Путин и его присные разрушили очень многое, но они не разрушили и не могут разрушить возможности для людей делать осмысленной свою жизнь и жизнь их близких – даже когда они находятся в очень трудном положении.
Живое тому свидетельство – поразительное письмо из тюрьмы, недавно написанное политическим заключенным, художником Павлом Крисевичем:
«Нет вещи более страшной в тюрьме, чем отчаяние. Поэтому если тебя увидят необычно загрустившим, то кто-нибудь обязательно спросит: “Как дела?” — или позовет пить чай с конфетами. Отчасти это оттого, что все знают, как искренняя грусть передается всей камере.
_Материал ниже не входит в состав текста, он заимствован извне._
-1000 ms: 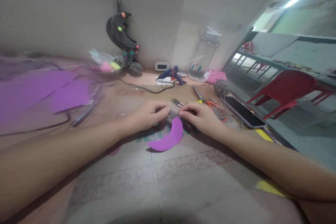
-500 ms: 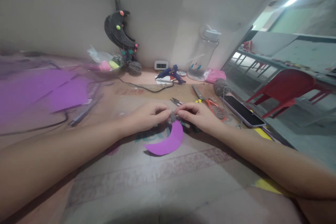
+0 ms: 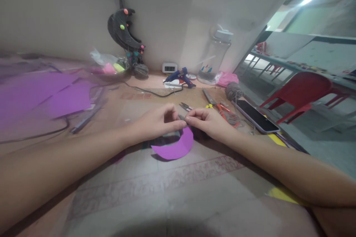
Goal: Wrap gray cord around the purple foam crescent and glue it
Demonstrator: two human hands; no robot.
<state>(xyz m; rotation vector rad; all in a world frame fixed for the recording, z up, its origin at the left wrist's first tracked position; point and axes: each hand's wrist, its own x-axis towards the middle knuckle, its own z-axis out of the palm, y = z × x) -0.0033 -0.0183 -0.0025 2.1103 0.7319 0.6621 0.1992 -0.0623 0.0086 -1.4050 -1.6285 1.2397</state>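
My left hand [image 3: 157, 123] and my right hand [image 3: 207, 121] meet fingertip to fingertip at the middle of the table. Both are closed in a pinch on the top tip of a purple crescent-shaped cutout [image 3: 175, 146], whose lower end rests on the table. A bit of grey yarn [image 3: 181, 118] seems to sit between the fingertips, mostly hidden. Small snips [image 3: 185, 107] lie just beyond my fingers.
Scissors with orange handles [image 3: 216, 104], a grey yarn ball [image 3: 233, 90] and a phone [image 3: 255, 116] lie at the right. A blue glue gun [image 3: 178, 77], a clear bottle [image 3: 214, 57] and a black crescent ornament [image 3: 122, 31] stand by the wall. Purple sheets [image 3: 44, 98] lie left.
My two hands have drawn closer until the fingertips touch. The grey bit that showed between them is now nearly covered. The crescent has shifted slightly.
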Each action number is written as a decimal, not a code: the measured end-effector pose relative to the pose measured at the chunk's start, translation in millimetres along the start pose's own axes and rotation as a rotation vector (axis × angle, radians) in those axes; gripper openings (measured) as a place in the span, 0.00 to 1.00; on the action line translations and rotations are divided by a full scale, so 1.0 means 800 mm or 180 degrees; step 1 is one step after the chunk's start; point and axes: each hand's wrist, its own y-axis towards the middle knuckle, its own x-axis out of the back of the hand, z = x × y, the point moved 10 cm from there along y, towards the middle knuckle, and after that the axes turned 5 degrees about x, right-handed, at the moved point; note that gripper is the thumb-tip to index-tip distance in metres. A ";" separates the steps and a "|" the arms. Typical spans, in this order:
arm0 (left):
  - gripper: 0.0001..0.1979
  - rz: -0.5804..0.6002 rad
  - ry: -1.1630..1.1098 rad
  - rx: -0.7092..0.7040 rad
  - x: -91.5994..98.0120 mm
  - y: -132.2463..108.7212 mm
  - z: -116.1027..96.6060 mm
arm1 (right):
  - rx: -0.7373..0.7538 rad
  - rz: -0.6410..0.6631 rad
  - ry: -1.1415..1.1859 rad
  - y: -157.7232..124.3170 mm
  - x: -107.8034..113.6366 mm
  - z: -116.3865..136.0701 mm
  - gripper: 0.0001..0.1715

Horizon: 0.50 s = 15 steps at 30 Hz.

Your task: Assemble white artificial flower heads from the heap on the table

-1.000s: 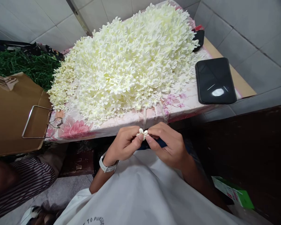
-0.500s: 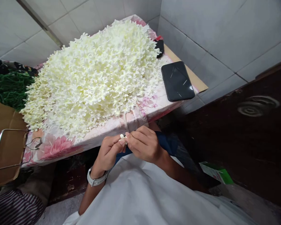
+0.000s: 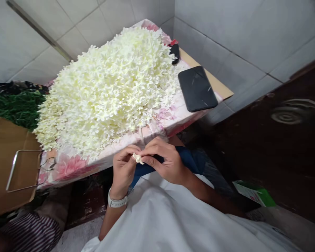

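Note:
Between my fingertips sits a small creamy-white flower (image 3: 138, 158), held just in front of the table's near edge. My left hand (image 3: 124, 168), with a pale watch on its wrist, pinches the flower from the left. From the right, my right hand (image 3: 164, 159) has its thumb and forefinger closed on the same flower. Beyond the hands, a large heap of white artificial-looking flowers (image 3: 112, 91) covers most of the table. Any stem on the held flower is hidden by the fingers.
The table has a pink floral cloth (image 3: 70, 168). A black phone (image 3: 197, 88) lies at its right, a dark object (image 3: 174, 53) behind. Left are a cardboard box (image 3: 13, 140), a wire frame (image 3: 15, 168) and green strands (image 3: 15, 106). A person's striped garment (image 3: 34, 231) shows lower left.
The flower has turned and now shows more of its petals. My fingers have shifted around it, the right thumb now visible underneath. The whole view has swung slightly.

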 end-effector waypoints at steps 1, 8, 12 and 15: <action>0.12 -0.0017 -0.0147 0.0145 -0.001 0.000 0.005 | -0.0039 -0.0018 -0.0115 0.000 0.002 -0.002 0.08; 0.18 -0.0384 -0.0617 0.0341 0.000 -0.002 0.012 | 0.0163 -0.0160 -0.0401 0.008 0.008 0.004 0.08; 0.13 -0.0271 -0.0326 0.0158 -0.005 -0.004 0.007 | 0.0226 -0.0281 -0.0364 0.009 0.012 0.009 0.10; 0.16 0.0073 -0.0432 0.0028 -0.016 -0.008 0.003 | 0.0180 -0.0395 -0.0472 0.006 0.015 0.008 0.13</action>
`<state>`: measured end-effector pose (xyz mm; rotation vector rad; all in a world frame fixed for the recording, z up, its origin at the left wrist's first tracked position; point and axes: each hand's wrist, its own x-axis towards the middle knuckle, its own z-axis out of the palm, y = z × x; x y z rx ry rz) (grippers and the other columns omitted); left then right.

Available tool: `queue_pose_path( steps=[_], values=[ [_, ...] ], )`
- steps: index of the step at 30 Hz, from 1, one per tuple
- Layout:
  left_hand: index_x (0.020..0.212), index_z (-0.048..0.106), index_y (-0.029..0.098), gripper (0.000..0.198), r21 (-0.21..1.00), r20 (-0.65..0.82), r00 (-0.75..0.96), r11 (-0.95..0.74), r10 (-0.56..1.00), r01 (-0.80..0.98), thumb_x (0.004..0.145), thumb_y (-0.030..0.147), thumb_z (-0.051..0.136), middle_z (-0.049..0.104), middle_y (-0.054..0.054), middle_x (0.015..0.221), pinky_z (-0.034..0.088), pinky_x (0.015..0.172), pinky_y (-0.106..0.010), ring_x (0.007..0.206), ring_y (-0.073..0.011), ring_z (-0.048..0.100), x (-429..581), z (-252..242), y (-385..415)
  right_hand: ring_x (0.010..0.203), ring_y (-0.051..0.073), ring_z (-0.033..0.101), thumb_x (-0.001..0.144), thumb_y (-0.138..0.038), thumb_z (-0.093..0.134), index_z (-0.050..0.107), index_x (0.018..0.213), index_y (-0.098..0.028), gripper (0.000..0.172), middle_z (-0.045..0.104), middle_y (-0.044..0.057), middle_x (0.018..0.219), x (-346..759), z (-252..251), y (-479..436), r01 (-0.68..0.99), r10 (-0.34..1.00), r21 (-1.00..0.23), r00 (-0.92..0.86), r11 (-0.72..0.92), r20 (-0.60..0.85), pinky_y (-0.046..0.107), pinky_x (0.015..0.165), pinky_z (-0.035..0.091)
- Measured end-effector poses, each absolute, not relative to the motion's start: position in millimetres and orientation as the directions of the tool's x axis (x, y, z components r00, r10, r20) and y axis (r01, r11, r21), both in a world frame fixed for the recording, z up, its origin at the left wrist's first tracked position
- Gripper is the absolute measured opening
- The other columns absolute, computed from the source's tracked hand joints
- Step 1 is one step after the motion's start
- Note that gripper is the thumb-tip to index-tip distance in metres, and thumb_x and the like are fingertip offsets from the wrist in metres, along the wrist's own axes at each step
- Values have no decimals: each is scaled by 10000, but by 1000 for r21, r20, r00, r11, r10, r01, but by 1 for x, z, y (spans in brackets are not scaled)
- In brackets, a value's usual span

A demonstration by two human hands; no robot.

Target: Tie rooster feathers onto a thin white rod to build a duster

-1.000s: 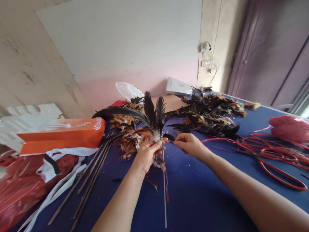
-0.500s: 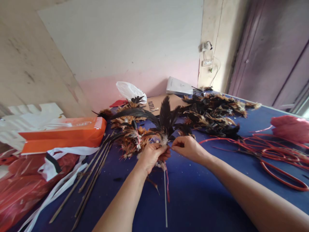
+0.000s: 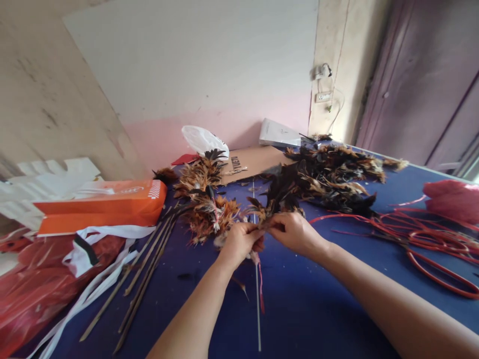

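Note:
My left hand [image 3: 239,243] is closed around the base of a bunch of dark and orange feathers [image 3: 275,197] bound to a thin white stick [image 3: 257,304] that runs down toward me, with a red string [image 3: 261,289] hanging beside it. My right hand [image 3: 294,230] pinches the same feather bunch from the right, its fingertips touching the left hand. The feathers now lean away to the right, over the blue table [image 3: 299,309].
A pile of orange feathers [image 3: 207,204] lies just left of my hands and a larger dark pile [image 3: 333,174] behind them. Bare sticks [image 3: 144,271], an orange bag [image 3: 101,207] and red plastic [image 3: 33,284] lie left. Red cords [image 3: 422,239] and a pink bag [image 3: 452,197] lie right.
The feather bunch, upright a second ago, has been tipped over to the right. My right hand has moved in from a small gap to meet the left hand.

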<state>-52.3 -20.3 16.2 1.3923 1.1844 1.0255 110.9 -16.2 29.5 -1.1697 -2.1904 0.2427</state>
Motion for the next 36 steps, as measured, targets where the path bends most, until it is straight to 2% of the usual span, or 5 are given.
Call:
queue_pose_path(
  steps=[9, 19, 26, 31, 36],
  values=[
    [535, 547, 141, 242, 966, -56, 275, -17, 960, 257, 705, 312, 565, 543, -10, 431, 409, 398, -191, 375, -98, 529, -51, 12, -23, 663, 123, 530, 845, -191, 402, 570, 754, -159, 193, 591, 58, 768, 111, 38, -26, 715, 619, 56, -640, 697, 455, 222, 569, 325],
    [434, 517, 196, 241, 824, 152, 285, -280, 947, 493, 667, 140, 495, 484, 12, 351, 335, 400, -212, 327, -109, 457, -47, 1, -26, 652, 135, 498, 823, -134, 425, 570, 730, -149, 173, 576, 66, 757, 109, 35, -28, 627, 530, 174, -751, 760, 392, 238, 554, 316],
    [704, 609, 214, 102, 701, 326, 370, -485, 870, 523, 710, 166, 519, 565, -11, 503, 356, 501, -241, 457, -148, 525, -46, 17, -37, 693, 126, 537, 770, -192, 507, 652, 749, -188, 147, 615, 27, 743, 129, 46, -15, 629, 659, -231, -620, 742, 426, 220, 622, 355],
    [741, 593, 204, 86, 657, 369, 447, -569, 815, 494, 691, 149, 550, 566, -27, 551, 361, 543, -243, 550, -163, 558, -38, 26, -51, 558, 101, 505, 688, -193, 552, 679, 696, -174, 129, 618, -12, 625, 142, 49, -7, 520, 743, -616, -648, 591, 165, 200, 542, 362],
    [748, 519, 190, 79, 923, 187, 491, -323, 851, 208, 733, 264, 542, 590, -6, 593, 403, 452, -207, 479, -115, 555, -42, 32, -50, 477, 75, 437, 659, -306, 611, 660, 691, -143, 173, 563, -16, 567, 153, 41, 3, 303, 727, -910, -687, 281, -4, 194, 470, 331]
  ],
)
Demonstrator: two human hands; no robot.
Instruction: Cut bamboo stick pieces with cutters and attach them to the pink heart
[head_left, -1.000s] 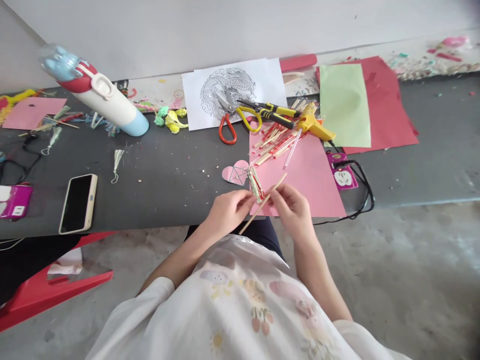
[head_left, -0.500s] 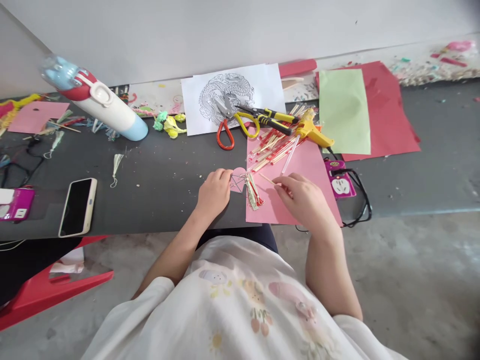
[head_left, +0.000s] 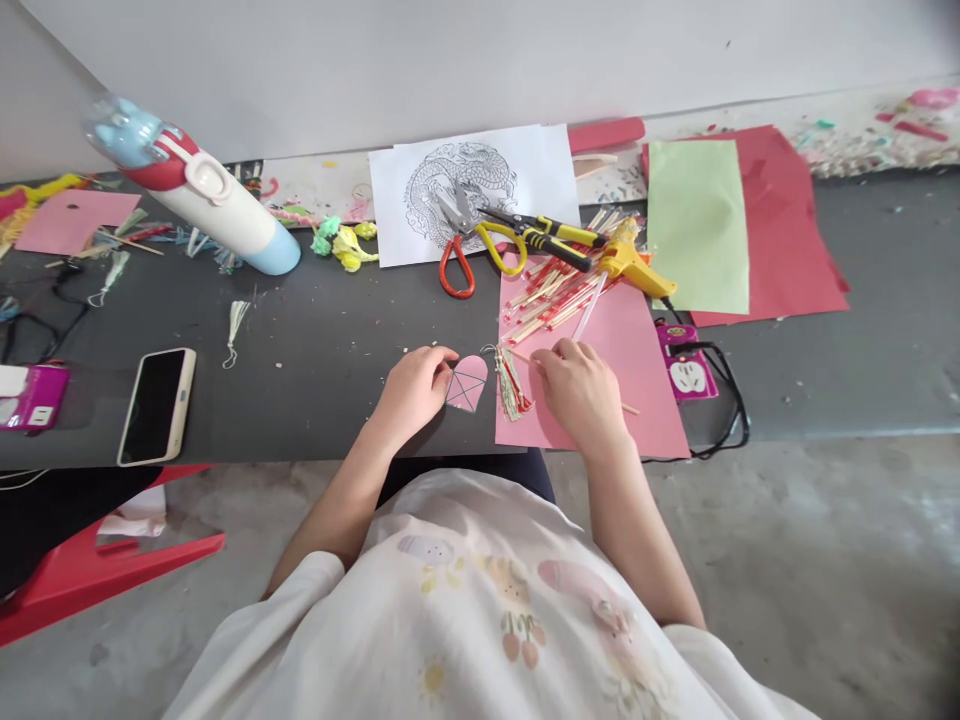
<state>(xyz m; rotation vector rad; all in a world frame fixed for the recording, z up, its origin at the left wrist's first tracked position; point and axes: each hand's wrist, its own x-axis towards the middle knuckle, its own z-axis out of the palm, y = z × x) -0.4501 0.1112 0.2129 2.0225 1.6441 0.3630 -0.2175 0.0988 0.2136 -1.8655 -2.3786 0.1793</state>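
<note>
My left hand (head_left: 414, 392) is closed on the left edge of a small pink paper piece (head_left: 469, 380), rounded at the top and crossed with dark lines. My right hand (head_left: 585, 398), over the pink sheet (head_left: 517, 432), has its fingers closed round a thin wooden stick (head_left: 631, 409). One end of the stick shows past the fingertips, the other beyond the hand. Between my hands lies a cream and red tassel (head_left: 511, 388) with a loop of thread at its top.
Behind lie bundled sticks (head_left: 536, 318), a yellow glue gun (head_left: 634, 268), pliers (head_left: 551, 243), scissors (head_left: 459, 262) and a dragon drawing (head_left: 390, 215). Green paper (head_left: 697, 225) and a corded power strip (head_left: 688, 375) are right. A bottle (head_left: 232, 215), phone (head_left: 156, 408) and tassel (head_left: 235, 325) are left.
My left hand has drawn the pink paper piece slightly left and toward me, away from the tassel. My right hand has turned palm-down over the stick, which now lies under its fingers.
</note>
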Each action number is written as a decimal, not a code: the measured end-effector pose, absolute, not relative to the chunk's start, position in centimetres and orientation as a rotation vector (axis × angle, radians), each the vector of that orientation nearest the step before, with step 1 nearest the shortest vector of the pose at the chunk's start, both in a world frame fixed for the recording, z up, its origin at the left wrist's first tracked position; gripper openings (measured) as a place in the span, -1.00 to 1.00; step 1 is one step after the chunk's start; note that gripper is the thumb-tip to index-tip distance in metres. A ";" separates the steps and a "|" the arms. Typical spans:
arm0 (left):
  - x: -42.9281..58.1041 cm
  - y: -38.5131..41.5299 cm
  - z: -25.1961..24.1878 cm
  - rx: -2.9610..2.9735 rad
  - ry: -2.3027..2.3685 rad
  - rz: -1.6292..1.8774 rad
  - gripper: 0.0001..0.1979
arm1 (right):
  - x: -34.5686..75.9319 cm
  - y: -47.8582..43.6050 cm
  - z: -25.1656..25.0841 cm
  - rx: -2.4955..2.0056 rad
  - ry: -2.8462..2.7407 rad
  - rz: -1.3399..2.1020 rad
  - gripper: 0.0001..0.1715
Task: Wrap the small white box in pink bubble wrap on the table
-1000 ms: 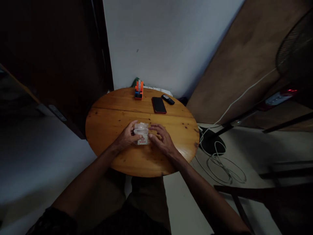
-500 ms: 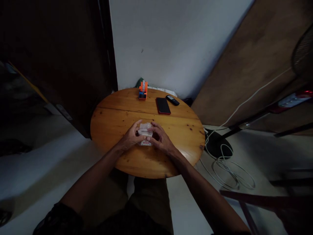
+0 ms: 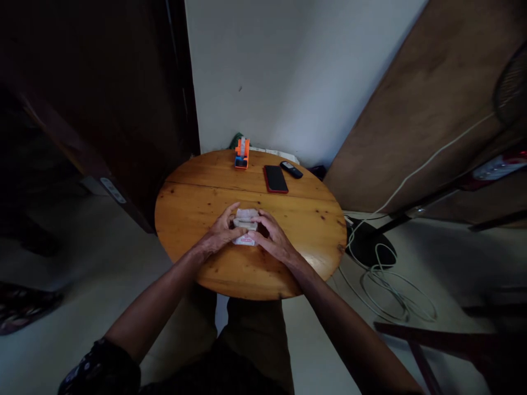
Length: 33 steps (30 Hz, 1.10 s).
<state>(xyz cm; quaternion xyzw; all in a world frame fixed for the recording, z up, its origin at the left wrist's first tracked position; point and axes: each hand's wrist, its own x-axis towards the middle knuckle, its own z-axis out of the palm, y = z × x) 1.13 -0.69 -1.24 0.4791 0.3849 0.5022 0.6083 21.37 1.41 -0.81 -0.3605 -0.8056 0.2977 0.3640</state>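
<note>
A small white box (image 3: pixel 246 225) with pinkish-red print on its near side rests on the wooden table (image 3: pixel 197 200). Its lid flap stands up at the back, and the top looks open. From the left, my left hand (image 3: pixel 223 229) grips the box, thumb on the near side and fingers along the far side. My right hand (image 3: pixel 272 235) holds the right side, its thumb meeting the left one at the front. What is inside the box is too small to make out.
Behind the box lie a dark phone (image 3: pixel 275 179) with a red edge and a black handset (image 3: pixel 291 169). An orange tape dispenser (image 3: pixel 242 153) stands near the wall. Right of the table, a coiled white cable (image 3: pixel 387 285) lies by a fan's base (image 3: pixel 373 244).
Both hands keep hold of the box, which has barely moved; its flap shows a little more clearly. The view has shifted slightly, and a dark patterned shape appears at the lower left.
</note>
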 end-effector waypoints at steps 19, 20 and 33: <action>1.1 -0.6 -1.3 1.117 0.896 1.140 0.08 | 21.1 6.8 1.1 -0.739 -2.131 0.788 -0.66; 1.1 -0.6 -1.3 1.122 0.899 1.140 0.07 | 21.1 6.9 1.4 -0.745 -2.115 0.785 -0.73; 1.0 -0.4 -1.4 1.112 0.904 1.124 0.09 | 19.1 6.4 4.4 -0.862 -2.179 0.861 -0.80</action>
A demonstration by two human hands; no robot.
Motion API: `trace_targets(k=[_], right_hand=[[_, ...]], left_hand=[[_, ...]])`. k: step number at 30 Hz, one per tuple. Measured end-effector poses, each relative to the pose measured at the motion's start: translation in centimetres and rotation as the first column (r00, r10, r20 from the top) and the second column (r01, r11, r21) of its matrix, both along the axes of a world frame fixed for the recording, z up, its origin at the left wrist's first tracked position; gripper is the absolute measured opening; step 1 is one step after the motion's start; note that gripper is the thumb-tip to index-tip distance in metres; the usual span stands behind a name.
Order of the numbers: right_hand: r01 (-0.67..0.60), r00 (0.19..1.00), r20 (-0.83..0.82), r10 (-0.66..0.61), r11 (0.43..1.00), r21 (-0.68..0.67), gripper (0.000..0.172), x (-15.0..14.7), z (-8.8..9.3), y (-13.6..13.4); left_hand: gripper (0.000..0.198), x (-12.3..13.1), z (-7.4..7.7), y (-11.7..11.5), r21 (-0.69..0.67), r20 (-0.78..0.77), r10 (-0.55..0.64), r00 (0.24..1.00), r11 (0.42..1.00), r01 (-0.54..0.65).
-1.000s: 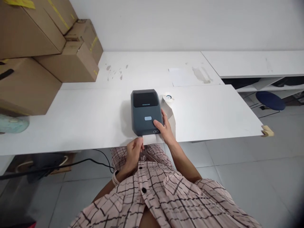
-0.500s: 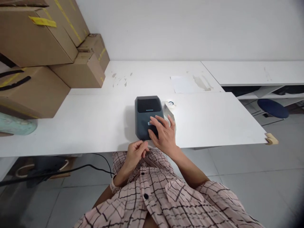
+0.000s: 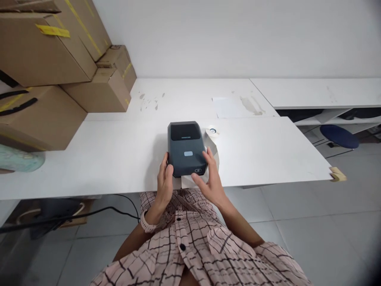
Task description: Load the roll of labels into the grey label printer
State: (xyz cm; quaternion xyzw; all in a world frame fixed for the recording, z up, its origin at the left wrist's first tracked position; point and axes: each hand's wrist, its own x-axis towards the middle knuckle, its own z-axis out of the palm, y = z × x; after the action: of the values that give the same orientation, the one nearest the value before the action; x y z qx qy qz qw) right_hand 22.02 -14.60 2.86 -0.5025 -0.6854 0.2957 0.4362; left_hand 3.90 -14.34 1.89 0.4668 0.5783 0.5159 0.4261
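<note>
A dark grey label printer (image 3: 185, 147) sits near the front edge of the white table (image 3: 268, 147). A strip of white label paper (image 3: 187, 181) sticks out of its front slot. My left hand (image 3: 164, 180) lies stretched against the printer's left front corner, thumb on the front edge. My right hand (image 3: 208, 178) is open with fingers spread at the printer's right front corner, over the paper strip. Neither hand holds anything. A white label roll (image 3: 212, 132) stands just right of the printer.
Stacked cardboard boxes (image 3: 53, 67) fill the table's left side, with a pale green round object (image 3: 18, 158) below them. A white sheet (image 3: 228, 107) lies further back. A black cable (image 3: 89, 210) runs under the table; a blue stool (image 3: 339, 136) stands at right.
My left hand rose from a closed pinch below the table edge to the printer's left side. My right hand slid off the printer's top to its right front corner.
</note>
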Motion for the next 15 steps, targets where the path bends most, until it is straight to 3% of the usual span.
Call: trace_targets(k=[3,6,9,12,15], right_hand=[[-0.030,0.980,-0.200,0.010,0.995,-0.096,0.079,0.8,1.9,1.2],[-0.055,0.964,-0.263,0.044,0.998,-0.037,0.083,1.4,4.6,3.9],[-0.051,0.966,-0.252,0.064,0.997,0.058,0.083,1.5,6.8,7.7],[-0.052,0.978,-0.192,0.075,0.991,0.124,0.086,1.1,7.6,12.2],[-0.043,0.994,-0.096,0.060,0.984,0.172,0.090,0.4,7.4,16.2]], left_hand=[[0.068,-0.7,1.6,1.0,0.108,0.001,0.005,1.000,0.994,-0.005],[0.062,-1.4,3.0,3.1,0.231,-0.003,0.009,1.000,0.973,-0.008],[0.057,-1.7,2.8,5.9,0.277,-0.036,0.024,0.999,0.961,-0.013],[0.063,-1.7,1.3,8.5,0.118,-0.158,0.038,0.987,0.993,-0.020],[0.073,-1.5,0.1,10.1,-0.070,-0.275,-0.031,0.961,0.997,0.012]])
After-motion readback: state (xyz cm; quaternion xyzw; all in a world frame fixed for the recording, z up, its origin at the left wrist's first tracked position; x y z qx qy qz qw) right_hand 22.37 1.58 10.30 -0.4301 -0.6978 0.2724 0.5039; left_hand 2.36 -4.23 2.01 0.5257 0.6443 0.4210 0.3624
Все чувствовали, насколько осязаема скорбь отца об умершем сыне? Я вот почувствовал, когда подобное произошло в нашей камере. И поэтому я вас призываю: если при вас человек тяжело переживает, подайте ему каплю сочувствия, которая вытянет его соломинкой из трясины.
Одиночество во многом начнет его заедать изнутри. Уж в тюрьме у вас точно один путь по Репрессии, и эхо чужого горя догонит вас даже если вы на километры ушли вперед» (опубликовано в Телеграм-канале «Свободу Крисевичу!»).
В этом письме Крисевич выводит и свою, и чужие жизни далеко за пределы представлений об индивидуальном выживании. Он не первый, кто пишет таким образом о спасении в тюрьме. Аналогичные размышления можно найти и у Бруно Беттельгейма, и у того же Франкла, которые много думали о психологическом сопротивлении в концентрационном лагере. Но мне важно, что этот человек живет и действует здесь, в одно время с нами, находится в той же системе координат.
Наделение смыслом собственной жизни и жизней окружающих людей является микромоделью истории. Точнее, не является, а может стать, если мы будем на этом настаивать. Историю можно понимать по-разному. Можно ее представлять себе как Большую Драму, в которой сталкиваются сверхдержавы и их вожди, в которой «простой человек» является просто объектом в руках надличных сил. Но можно считать и иначе: совместное переживание, солидарность, совместное действие – это и есть действующая, способная к самовоспроизводству клеточка истории, какой она могла бы быть. То, что мы делаем вместе – это производство осмысленной истории, которая противостоит коллективному безумию и террору. Прокладывание тайных путей, капилляров мирового смысла.